You can also use `.signal_on_stop(...)`, `.mail_on_error(...)`, and `.retries(...)` for smaller adjustments to how a step behaves at runtime.

## Complete examples

### Example 1: Multi-step data processing

This example models a simple batch ETL pipeline. It shows how to use workflow
parameters, a mix of shell and Python steps, and explicit dependencies to
coordinate a multi-stage data flow.

* The workflow takes `INPUT_DIR` and `OUTPUT_DIR` parameters so you can reuse
  the same definition across environments or datasets.
* `setup` prepares the target directory up front so later steps can assume it
  exists.
* `list-files` discovers input CSV files and exposes the list through an
  output (`FILE_LIST`), which is a typical pattern when you want to inspect or
  log what is about to be processed.
* `process` uses a Python step with `pandas` to perform the actual data
  cleaning and transformation.

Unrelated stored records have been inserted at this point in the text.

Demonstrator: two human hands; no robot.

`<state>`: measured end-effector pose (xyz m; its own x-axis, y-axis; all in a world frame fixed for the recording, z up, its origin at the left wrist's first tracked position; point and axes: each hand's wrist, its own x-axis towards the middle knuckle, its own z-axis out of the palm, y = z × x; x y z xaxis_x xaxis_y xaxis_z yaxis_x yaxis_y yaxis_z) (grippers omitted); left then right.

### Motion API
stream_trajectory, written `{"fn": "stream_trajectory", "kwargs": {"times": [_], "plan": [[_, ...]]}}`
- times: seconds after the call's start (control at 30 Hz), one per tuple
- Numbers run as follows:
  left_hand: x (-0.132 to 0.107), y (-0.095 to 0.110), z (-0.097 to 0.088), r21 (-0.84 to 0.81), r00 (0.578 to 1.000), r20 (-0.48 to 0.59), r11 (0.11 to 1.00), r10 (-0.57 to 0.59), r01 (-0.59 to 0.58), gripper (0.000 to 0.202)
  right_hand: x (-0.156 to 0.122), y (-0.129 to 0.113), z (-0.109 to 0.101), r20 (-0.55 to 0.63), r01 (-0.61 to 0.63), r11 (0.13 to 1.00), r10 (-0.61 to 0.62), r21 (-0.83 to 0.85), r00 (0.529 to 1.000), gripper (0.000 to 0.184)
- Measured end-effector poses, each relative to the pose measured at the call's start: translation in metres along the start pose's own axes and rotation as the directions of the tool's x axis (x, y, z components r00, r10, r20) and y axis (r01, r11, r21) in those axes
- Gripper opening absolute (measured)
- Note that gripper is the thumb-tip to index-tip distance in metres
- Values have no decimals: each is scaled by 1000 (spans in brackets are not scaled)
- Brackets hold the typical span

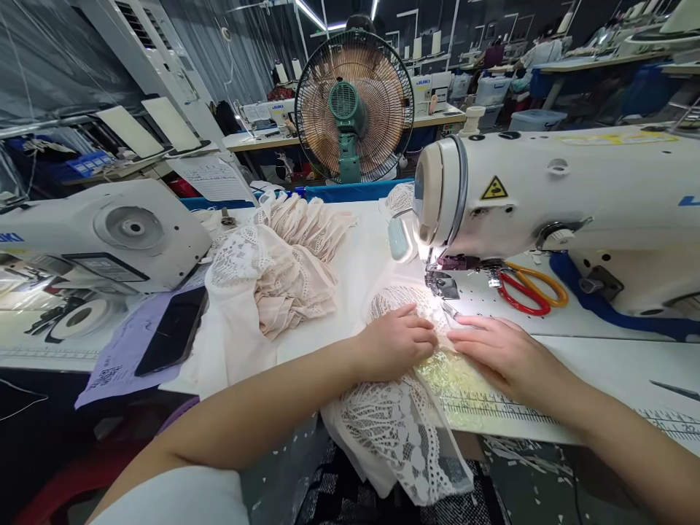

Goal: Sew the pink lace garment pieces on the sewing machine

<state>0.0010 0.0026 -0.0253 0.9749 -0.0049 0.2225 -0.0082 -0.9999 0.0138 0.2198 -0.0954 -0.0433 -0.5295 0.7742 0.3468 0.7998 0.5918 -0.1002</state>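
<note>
My left hand (397, 343) lies with bent fingers on a pale lace garment piece (388, 419), pressing it on the sewing table. Close by on the right, my right hand (500, 357) reaches over the lace with its fingers together. A slim metal tool (449, 310) shows at its fingertips, pointing to the presser foot (442, 284); its kind is hard to make out. The lace runs from under the lit needle area of the white sewing machine (525, 193), past my hands, and hangs over the table's front edge.
A heap of cream lace pieces (298, 262) lies left of the work. Red and orange-handled scissors (528, 288) rest beneath the machine arm. A black phone (173, 332) sits on purple paper (117, 357), beside a second machine (109, 233). A fan (350, 102) stands behind.
</note>
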Motion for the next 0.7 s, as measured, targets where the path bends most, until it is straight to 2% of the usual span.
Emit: {"fn": "stream_trajectory", "kwargs": {"times": [0.13, 0.27, 0.37, 0.53, 0.7], "plan": [[2, -2, 1, -33, 999, -42, 999, -9, 8, 24, -7, -10, 0, -26, -18, 1000, 19, 19, 999, 25], [6, -5, -1, -11, 1000, -15, 1000, 1, -2, 34, -9, -16, 4, -42, -23, 1000, 23, 5, 999, 28], [7, -10, 0, 26, 1000, -2, 999, 26, -26, 29, -8, -18, 7, -34, -33, 999, 32, -24, 999, 30], [7, -20, 3, 51, 996, -58, 997, 61, -59, 28, -3, -18, 7, -43, -34, 997, 32, -64, 999, 30], [9, -32, 6, 82, 989, -124, 994, 84, -74, 29, 7, -15, 5, 0, -58, 996, 59, -67, 998, 31]]}}
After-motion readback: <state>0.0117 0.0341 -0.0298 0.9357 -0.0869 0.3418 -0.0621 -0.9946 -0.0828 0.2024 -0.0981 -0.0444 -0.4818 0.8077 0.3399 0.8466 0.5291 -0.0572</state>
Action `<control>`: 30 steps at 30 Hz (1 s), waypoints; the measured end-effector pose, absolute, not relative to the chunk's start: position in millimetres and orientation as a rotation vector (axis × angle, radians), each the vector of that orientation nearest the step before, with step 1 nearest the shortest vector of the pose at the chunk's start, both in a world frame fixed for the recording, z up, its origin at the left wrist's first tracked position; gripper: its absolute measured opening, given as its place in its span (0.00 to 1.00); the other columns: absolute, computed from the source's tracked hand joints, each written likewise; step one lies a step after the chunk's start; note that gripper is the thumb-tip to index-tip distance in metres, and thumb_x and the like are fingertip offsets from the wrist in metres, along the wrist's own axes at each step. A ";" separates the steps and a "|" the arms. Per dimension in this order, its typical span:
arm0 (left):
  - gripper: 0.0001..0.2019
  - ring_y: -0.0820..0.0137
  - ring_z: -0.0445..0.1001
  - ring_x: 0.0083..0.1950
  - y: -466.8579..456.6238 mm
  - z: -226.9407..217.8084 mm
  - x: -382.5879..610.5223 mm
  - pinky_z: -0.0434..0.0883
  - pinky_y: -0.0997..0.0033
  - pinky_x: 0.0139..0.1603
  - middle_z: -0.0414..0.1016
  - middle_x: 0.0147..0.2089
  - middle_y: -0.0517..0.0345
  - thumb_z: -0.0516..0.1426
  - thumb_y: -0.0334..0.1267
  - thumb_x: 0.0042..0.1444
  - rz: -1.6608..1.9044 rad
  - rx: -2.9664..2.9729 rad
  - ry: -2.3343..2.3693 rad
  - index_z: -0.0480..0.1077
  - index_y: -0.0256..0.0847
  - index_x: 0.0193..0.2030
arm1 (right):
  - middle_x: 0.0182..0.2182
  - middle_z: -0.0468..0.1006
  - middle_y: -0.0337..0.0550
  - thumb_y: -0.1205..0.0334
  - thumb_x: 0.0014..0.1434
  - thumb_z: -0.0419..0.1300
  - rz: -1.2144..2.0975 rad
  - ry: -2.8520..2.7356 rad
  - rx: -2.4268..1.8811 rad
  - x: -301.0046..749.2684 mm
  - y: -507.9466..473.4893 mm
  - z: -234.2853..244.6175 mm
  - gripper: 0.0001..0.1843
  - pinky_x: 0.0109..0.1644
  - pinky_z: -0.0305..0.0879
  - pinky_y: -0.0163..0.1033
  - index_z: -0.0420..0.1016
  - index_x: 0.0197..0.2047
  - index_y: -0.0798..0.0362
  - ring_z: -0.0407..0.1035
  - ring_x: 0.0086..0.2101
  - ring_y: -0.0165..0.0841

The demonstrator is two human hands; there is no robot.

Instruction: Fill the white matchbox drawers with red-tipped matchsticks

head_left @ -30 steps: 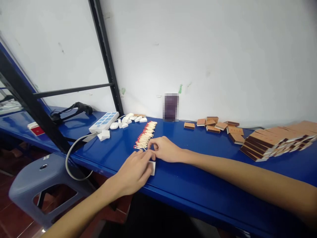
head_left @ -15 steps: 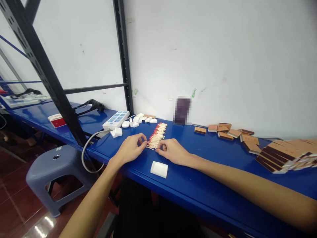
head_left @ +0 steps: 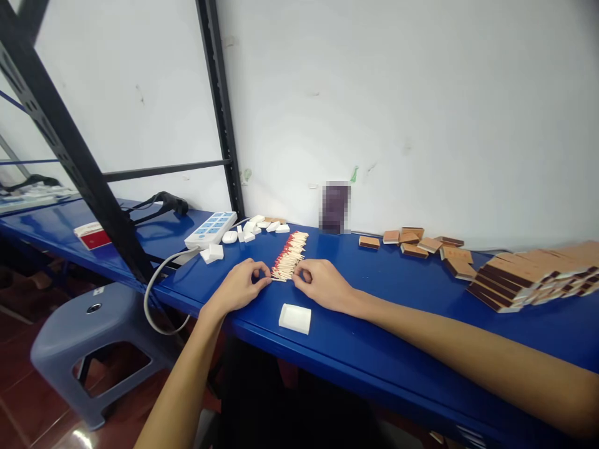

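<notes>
A row of red-tipped matches (head_left: 289, 254) lies on the blue shelf (head_left: 397, 299). My left hand (head_left: 241, 287) and my right hand (head_left: 322, 282) rest at the near end of that row, one on each side. Both have their fingers curled and pinched at the match ends. A white inner matchbox tray (head_left: 294, 318) lies on the shelf just in front of my hands, touched by neither.
Brown matchbox sleeves are scattered (head_left: 416, 242) and stacked (head_left: 524, 274) to the right. Several white trays (head_left: 262, 226) and a white power strip (head_left: 210, 229) with its cable lie left of the matches. A black rack post (head_left: 224, 137) stands behind; a grey stool (head_left: 88, 324) sits below left.
My left hand let go of the white tray and moved up to the near end of the match row. The tray now lies free. The camera view shifted.
</notes>
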State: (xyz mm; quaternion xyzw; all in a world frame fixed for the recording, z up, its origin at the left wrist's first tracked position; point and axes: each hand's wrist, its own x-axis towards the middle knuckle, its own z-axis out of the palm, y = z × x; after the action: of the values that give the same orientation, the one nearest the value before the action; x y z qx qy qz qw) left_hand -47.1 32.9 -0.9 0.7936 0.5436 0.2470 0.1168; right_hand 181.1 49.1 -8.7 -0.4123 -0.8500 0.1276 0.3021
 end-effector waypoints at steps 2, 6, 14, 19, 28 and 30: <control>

Because it depends on `list-files`, it runs only
  after discovery has completed.
* `summarize` is a lightweight shell step that gives operators a quick view of
  the generated artifacts, making the pipeline easier to debug.

Use this pattern whenever you have a small number of discrete ETL phases and
you want orchestration (dependencies, retries, scheduling) separated from the
data-processing code itself.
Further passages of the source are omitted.